▶ PROMPT: Whatever appears in the records apart from pictures must be reproduced exactly.

Content starts

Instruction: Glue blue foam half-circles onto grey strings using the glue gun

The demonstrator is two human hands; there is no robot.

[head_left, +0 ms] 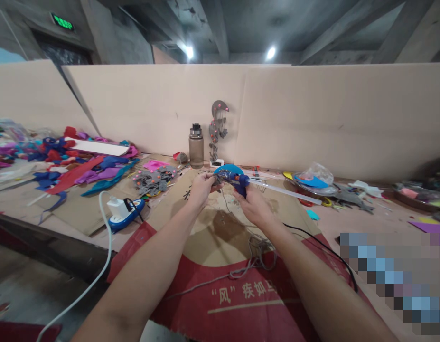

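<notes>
My right hand [254, 203] is wrapped round the handle of a blue hot glue gun [238, 179]. A long translucent glue stick [287, 191] sticks out of its back toward the right. My left hand [201, 189] pinches a small grey piece [217, 179] right at the gun's nozzle; its exact shape is partly hidden by the fingers. A grey cord [225, 202] hangs down from there toward a loose tangle of cord [258, 251] on the cardboard [198, 232]. Behind the gun lies a blue disc [229, 169].
Grey felt pieces with pink dots [155, 179] lie left, near a power strip [127, 214]. A bottle [196, 147] and hanging grey ornament [219, 126] stand against the partition [145, 104]. Coloured felt scraps [88, 168] cover the far left. A black cable [322, 242] runs right.
</notes>
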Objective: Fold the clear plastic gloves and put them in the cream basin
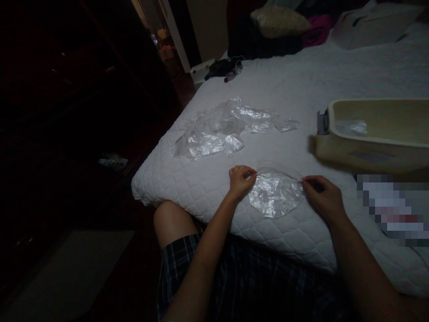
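Note:
A clear plastic bag (275, 194) is stretched between my two hands, just above the white quilted bed (187, 183). My left hand (241, 181) pinches the bag's upper left corner. At the opposite upper corner, my right hand (323, 194) grips the edge between thumb and forefinger. Beyond my hands, a loose spread of crumpled clear plastic bags (214, 129) lies on the bed.
A cream plastic bin (375, 147) with a grey latch stands at the right, clear plastic inside. At the back are a yellowish pillow (281, 21), a rolled pink cloth (317, 30) and a pale box (375, 24). A small bottle (233, 74) lies near the far left edge.

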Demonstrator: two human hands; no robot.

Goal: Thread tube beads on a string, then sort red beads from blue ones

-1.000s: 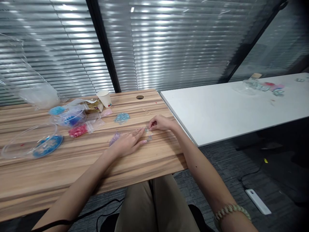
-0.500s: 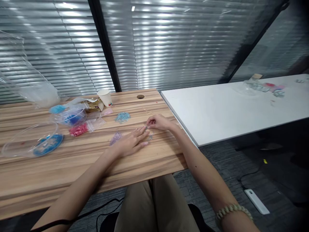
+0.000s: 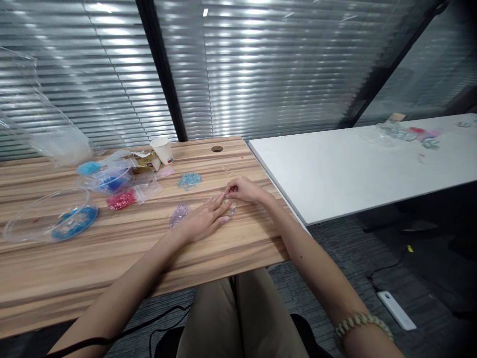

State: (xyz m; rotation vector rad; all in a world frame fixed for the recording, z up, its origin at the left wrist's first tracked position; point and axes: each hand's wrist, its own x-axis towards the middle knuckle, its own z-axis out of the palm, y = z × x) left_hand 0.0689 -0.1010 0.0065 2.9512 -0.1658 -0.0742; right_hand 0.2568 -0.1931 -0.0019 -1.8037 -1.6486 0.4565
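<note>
My left hand (image 3: 203, 219) lies flat on the wooden table (image 3: 141, 263), fingers apart, its fingertips beside a small strand of clear pieces (image 3: 231, 210). My right hand (image 3: 244, 190) is closed in a pinch at the left fingertips; what it pinches is too small to name. Against the left wrist side lies a pile of purple beads (image 3: 180, 214). Farther back is a pile of light blue beads (image 3: 189, 180). Thin yellowish bits (image 3: 228, 171) rest behind my right hand.
At the left are a clear lid with blue pieces (image 3: 74, 223), a clear bowl (image 3: 112, 181), a bag of red beads (image 3: 122, 200) and a paper cup (image 3: 162, 150). A white table (image 3: 335, 169) stands to the right, with small bags at its far end.
My right fingertips have shifted very slightly left, closer to the left fingertips. My left hand stays almost in the same place.
</note>
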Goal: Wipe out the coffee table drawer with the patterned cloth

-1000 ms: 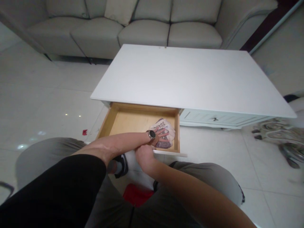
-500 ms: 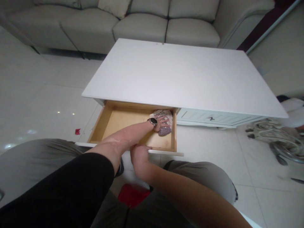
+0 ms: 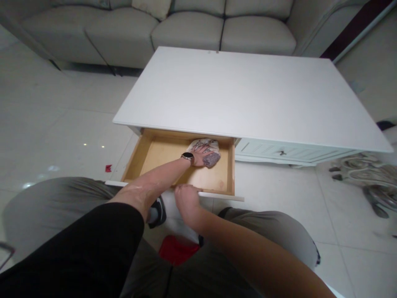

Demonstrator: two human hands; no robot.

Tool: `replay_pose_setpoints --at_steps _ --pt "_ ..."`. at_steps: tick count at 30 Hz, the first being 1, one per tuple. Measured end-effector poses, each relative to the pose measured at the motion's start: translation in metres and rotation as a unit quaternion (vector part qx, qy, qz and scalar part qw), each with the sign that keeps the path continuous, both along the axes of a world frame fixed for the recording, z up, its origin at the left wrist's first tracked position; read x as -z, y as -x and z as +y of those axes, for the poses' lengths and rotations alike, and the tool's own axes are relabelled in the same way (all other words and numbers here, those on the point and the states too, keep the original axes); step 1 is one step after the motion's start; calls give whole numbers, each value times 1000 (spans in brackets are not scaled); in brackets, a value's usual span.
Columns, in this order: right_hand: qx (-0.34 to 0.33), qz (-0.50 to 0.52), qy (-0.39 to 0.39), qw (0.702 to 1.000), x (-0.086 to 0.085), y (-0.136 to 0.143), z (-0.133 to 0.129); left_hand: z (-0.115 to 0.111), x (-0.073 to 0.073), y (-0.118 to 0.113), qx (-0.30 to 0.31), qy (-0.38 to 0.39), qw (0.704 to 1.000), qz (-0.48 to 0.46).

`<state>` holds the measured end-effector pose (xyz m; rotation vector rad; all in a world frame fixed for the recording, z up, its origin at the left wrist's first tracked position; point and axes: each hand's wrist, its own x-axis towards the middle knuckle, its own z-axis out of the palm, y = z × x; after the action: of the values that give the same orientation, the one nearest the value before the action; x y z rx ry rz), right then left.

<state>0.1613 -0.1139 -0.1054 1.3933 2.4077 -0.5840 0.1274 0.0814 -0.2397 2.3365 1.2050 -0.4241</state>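
My left hand [image 3: 200,156], with a round watch at the wrist, lies palm down with fingers spread over a patterned white and purple-grey cloth [image 3: 212,159]. The cloth is bunched on the bottom of a pulled-out wooden drawer [image 3: 158,151], right of its middle. Close in front, my right hand [image 3: 187,199] is closed over the top edge of the drawer's white front panel [image 3: 220,196]; its fingertips are mostly hidden. My left forearm crosses over the near left part of the drawer.
Above the drawer spreads the white tabletop [image 3: 245,95], with a second, closed drawer [image 3: 263,151] to the right. A grey sofa [image 3: 186,31] stands behind. Red scraps [image 3: 108,168] and a red object [image 3: 176,249] lie on the tiled floor. Ornate furniture legs [image 3: 366,174] stand at right.
My left hand has slid the cloth leftward and slightly back, away from the drawer's right wall. My right hand keeps its hold on the front panel. The view has shifted a little.
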Motion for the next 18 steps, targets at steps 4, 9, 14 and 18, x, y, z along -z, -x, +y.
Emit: replay_pose_setpoints --at_steps 4,9,14,18 --pt "17 -45 -13 999 -5 0 -1 -3 1 53 -85 -22 995 44" --pt "15 -25 13 1000 -3 1 0 -5 3 149 -219 -43 967 122" --pt "15 -15 41 999 -2 0 0 -15 0 203 -231 -33 961 146" --pt "13 -16 44 999 -3 -1 0 -33 -2 201 -221 5 963 153"
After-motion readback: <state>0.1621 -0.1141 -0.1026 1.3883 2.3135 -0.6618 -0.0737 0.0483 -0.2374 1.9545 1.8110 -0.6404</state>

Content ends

▶ EXPECTED ANSWER:
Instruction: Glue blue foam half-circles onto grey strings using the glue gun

The demonstrator is two human hands; there is no robot.

[head_left, +0 ms] 

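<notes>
My right hand [254, 203] is wrapped round the handle of a blue hot glue gun [238, 179]. A long translucent glue stick [287, 191] sticks out of its back toward the right. My left hand [201, 189] pinches a small grey piece [217, 179] right at the gun's nozzle; its exact shape is partly hidden by the fingers. A grey cord [225, 202] hangs down from there toward a loose tangle of cord [258, 251] on the cardboard [198, 232]. Behind the gun lies a blue disc [229, 169].
Grey felt pieces with pink dots [155, 179] lie left, near a power strip [127, 214]. A bottle [196, 147] and hanging grey ornament [219, 126] stand against the partition [145, 104]. Coloured felt scraps [88, 168] cover the far left. A black cable [322, 242] runs right.
</notes>
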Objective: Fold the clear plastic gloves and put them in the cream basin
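Note:
A clear plastic bag (275, 194) is stretched between my two hands, just above the white quilted bed (187, 183). My left hand (241, 181) pinches the bag's upper left corner. At the opposite upper corner, my right hand (323, 194) grips the edge between thumb and forefinger. Beyond my hands, a loose spread of crumpled clear plastic bags (214, 129) lies on the bed.
A cream plastic bin (375, 147) with a grey latch stands at the right, clear plastic inside. At the back are a yellowish pillow (281, 21), a rolled pink cloth (317, 30) and a pale box (375, 24). A small bottle (233, 74) lies near the far left edge.
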
Demonstrator: two human hands; no robot.

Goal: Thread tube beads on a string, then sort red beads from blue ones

-1.000s: 
-0.500s: 
+0.000s: 

State: (xyz m; rotation vector rad; all in a world frame fixed for the recording, z up, its origin at the left wrist's first tracked position; point and axes: each hand's wrist, its own x-axis towards the middle knuckle, its own z-axis out of the palm, y = z × x) left_hand 0.0689 -0.1010 0.0065 2.9512 -0.1658 -0.0742; right_hand 0.2568 -0.1931 -0.0019 -1.8037 -1.6486 0.4565
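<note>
My left hand (image 3: 203, 219) lies flat on the wooden table (image 3: 141, 263), fingers apart, its fingertips beside a small strand of clear pieces (image 3: 231, 210). My right hand (image 3: 244, 190) is closed in a pinch at the left fingertips; what it pinches is too small to name. Against the left wrist side lies a pile of purple beads (image 3: 180, 214). Farther back is a pile of light blue beads (image 3: 189, 180). Thin yellowish bits (image 3: 228, 171) rest behind my right hand.
At the left are a clear lid with blue pieces (image 3: 74, 223), a clear bowl (image 3: 112, 181), a bag of red beads (image 3: 122, 200) and a paper cup (image 3: 162, 150). A white table (image 3: 335, 169) stands to the right, with small bags at its far end.
My right fingertips have shifted very slightly left, closer to the left fingertips. My left hand stays almost in the same place.
</note>
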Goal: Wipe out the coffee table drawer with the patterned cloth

-1000 ms: 
-500 ms: 
+0 ms: 

Demonstrator: two human hands; no robot.

Tool: `replay_pose_setpoints --at_steps _ --pt "_ ..."`. at_steps: tick count at 30 Hz, the first being 1, one per tuple. Measured end-effector poses, each relative to the pose measured at the motion's start: translation in metres and rotation as a unit quaternion (vector part qx, qy, qz and scalar part qw), each with the sign that keeps the path continuous, both along the axes of a world frame fixed for the recording, z up, its origin at the left wrist's first tracked position; read x as -z, y as -x and z as +y of those axes, for the poses' lengths and rotations alike, and the tool's own axes are relabelled in the same way (all other words and numbers here, those on the point and the states too, keep the original axes); step 1 is one step after the motion's start; calls give whole numbers, each value times 1000 (spans in brackets are not scaled); in brackets, a value's usual span.
Columns, in this order: right_hand: qx (-0.34 to 0.33), qz (-0.50 to 0.52), qy (-0.39 to 0.39), qw (0.702 to 1.000), x (-0.086 to 0.085), y (-0.136 to 0.143), z (-0.133 to 0.129); left_hand: z (-0.115 to 0.111), x (-0.073 to 0.073), y (-0.118 to 0.113), qx (-0.30 to 0.31), qy (-0.38 to 0.39), qw (0.704 to 1.000), qz (-0.48 to 0.46).

`<state>` holds the measured end-effector pose (xyz m; rotation vector rad; all in a world frame fixed for the recording, z up, its origin at the left wrist's first tracked position; point and axes: each hand's wrist, its own x-axis towards the middle knuckle, its own z-axis out of the palm, y = z × x; after the action: of the values that give the same orientation, the one nearest the value before the action; x y z rx ry rz), right then left.

<state>0.1613 -0.1139 -0.1054 1.3933 2.4077 -0.5840 0.1274 0.0814 -0.2397 2.3365 1.2050 -0.4241</state>
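My left hand [image 3: 200,156], with a round watch at the wrist, lies palm down with fingers spread over a patterned white and purple-grey cloth [image 3: 212,159]. The cloth is bunched on the bottom of a pulled-out wooden drawer [image 3: 158,151], right of its middle. Close in front, my right hand [image 3: 187,199] is closed over the top edge of the drawer's white front panel [image 3: 220,196]; its fingertips are mostly hidden. My left forearm crosses over the near left part of the drawer.
Above the drawer spreads the white tabletop [image 3: 245,95], with a second, closed drawer [image 3: 263,151] to the right. A grey sofa [image 3: 186,31] stands behind. Red scraps [image 3: 108,168] and a red object [image 3: 176,249] lie on the tiled floor. Ornate furniture legs [image 3: 366,174] stand at right.
My left hand has slid the cloth leftward and slightly back, away from the drawer's right wall. My right hand keeps its hold on the front panel. The view has shifted a little.
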Motion for the next 18 steps, targets at steps 4, 9, 14 and 18, x, y, z along -z, -x, +y.
Emit: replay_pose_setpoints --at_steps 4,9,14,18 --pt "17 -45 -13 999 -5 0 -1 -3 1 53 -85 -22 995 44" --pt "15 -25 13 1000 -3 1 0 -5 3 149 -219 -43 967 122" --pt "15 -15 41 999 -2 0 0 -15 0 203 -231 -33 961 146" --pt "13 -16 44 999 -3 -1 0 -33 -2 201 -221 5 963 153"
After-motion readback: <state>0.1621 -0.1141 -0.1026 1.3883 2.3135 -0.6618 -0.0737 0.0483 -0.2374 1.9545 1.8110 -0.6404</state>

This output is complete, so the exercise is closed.